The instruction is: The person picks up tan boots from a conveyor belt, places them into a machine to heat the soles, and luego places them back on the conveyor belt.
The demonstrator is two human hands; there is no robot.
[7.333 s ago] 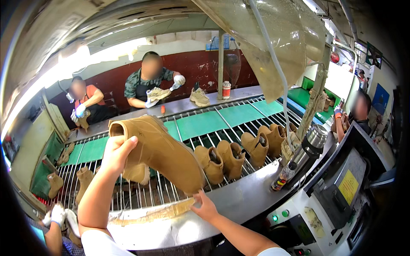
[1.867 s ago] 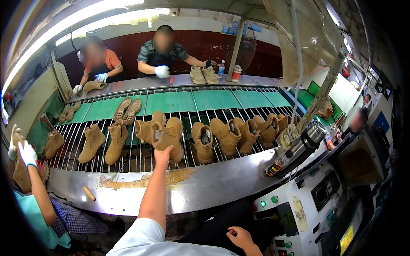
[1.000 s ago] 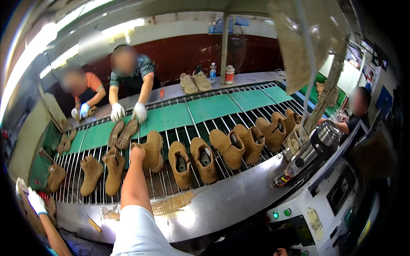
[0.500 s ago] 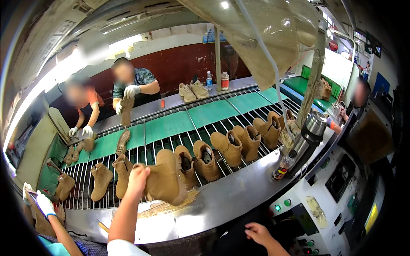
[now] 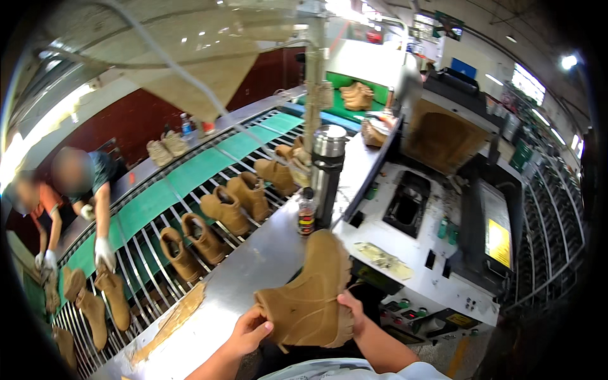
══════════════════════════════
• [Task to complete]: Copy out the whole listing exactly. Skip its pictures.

• [Output below]:
The instruction is: The person picks up tan boots from a conveyor belt, places them into a machine to heat the soles, and luego places them back on the conveyor belt.
The demonstrator is two human hands; there is no robot.
[7.333 s ago] 
[1.867 s ago] 
[1.000 s ago] 
[0.500 s ago] 
[now] 

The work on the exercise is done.